Wales

Betsi Cadwaladr U-turn over doctor-led maternity care

Maternity care protest poster
Image caption Hundreds of people attended protests against plans to remove consultant care from Glan Clwyd Hospital

Plans to temporarily remove doctor-led maternity care at one of the three north Wales hospitals look set to be abandoned.

A document to go to Betsi Cadwaladr health board next week recommends services at Glan Clwyd Hospital in Bodelwyddan stay as they are.

Consultant-led maternity services at the Denbighshire hospital were due to go as part of widely-opposed plans.

Campaigners felt mothers and babies would have been put at risk.

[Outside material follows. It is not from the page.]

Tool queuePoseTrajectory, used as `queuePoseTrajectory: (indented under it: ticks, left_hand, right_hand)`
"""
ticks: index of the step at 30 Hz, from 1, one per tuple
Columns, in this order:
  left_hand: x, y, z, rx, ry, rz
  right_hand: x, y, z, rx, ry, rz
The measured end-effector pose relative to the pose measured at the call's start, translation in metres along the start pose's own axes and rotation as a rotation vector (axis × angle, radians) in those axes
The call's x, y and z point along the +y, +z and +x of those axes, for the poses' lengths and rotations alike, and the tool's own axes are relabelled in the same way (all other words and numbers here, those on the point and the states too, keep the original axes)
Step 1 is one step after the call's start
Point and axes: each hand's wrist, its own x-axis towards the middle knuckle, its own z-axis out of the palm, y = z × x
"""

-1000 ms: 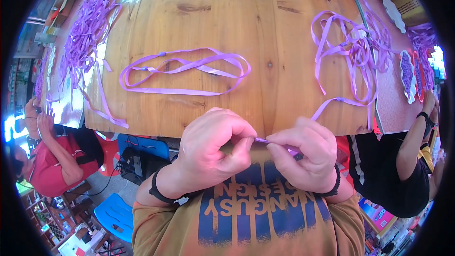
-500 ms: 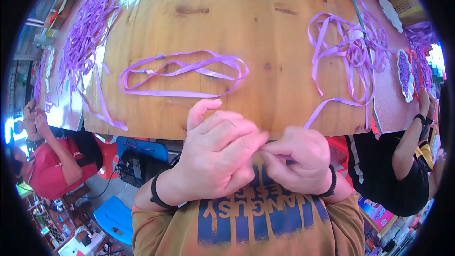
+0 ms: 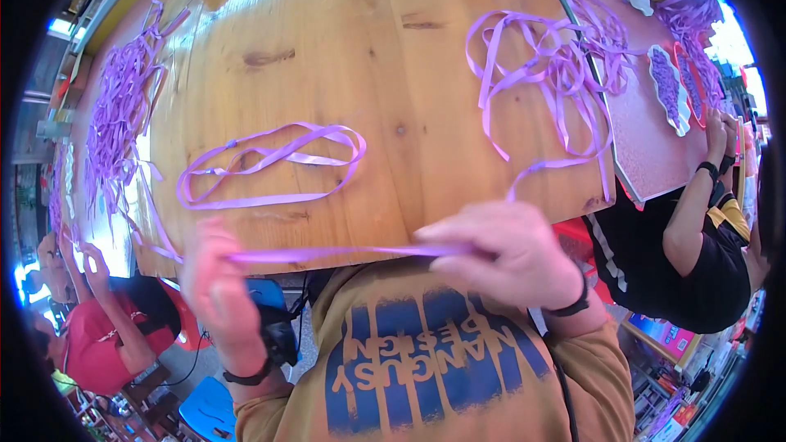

The health board previously argued a shortage of staff meant full-blown maternity services could not be kept running at all three hospitals.

'Strength of feeling'

It wanted to temporarily transfer maternity doctors from Glan Clwyd to strengthen teams at Bangor's Ysbyty Gwynedd and Wrexham Maelor Hospital.

That meant Glan Clwyd would have only had a stand alone midwife-led maternity unit for low-risk pregnancies.

Higher risk mothers would have needed to go to Bangor or Wrexham.

But on Tuesday the health board said that after a wider consultation, it considered the "balance of clinical risks relating to the obstetrics and gynaecology service no longer requires an immediate change to the configuration of obstetrics and gynaecology".

A statement added: "We remain fully aware of the strength of feeling that this issue has generated but our chief concern has always been the safety of patients."

The board will make a final decision on the plan at a meeting on 8 December.

Image copyright Richard Hoare/Geograph
Image caption Changes would have seen a midwife-led maternity unit at Glan Clwyd Hospital

Betsi Cadwaladr was put into special measures - the highest possible level of Welsh government intervention - in June over concerns about its leadership.

Vaughan Gething, deputy minister for health, said "real progress" was now being made.

"One of the reasons for putting the health board into special measures was the need for the board to show tangible improvement in reconnecting with the public and become a listening organisation," he added.

"The papers being published today are the result of a detailed, open and transparent consultation process with the people of north Wales and NHS staff.

"This is exactly the kind of progress we want to see."

Darren Millar, Clwyd West AM, added: "This is a victory for common sense and I am pleased that the health board has finally listened to the concerns of campaigners, clinicians and the public right across north Wales who opposed these plans."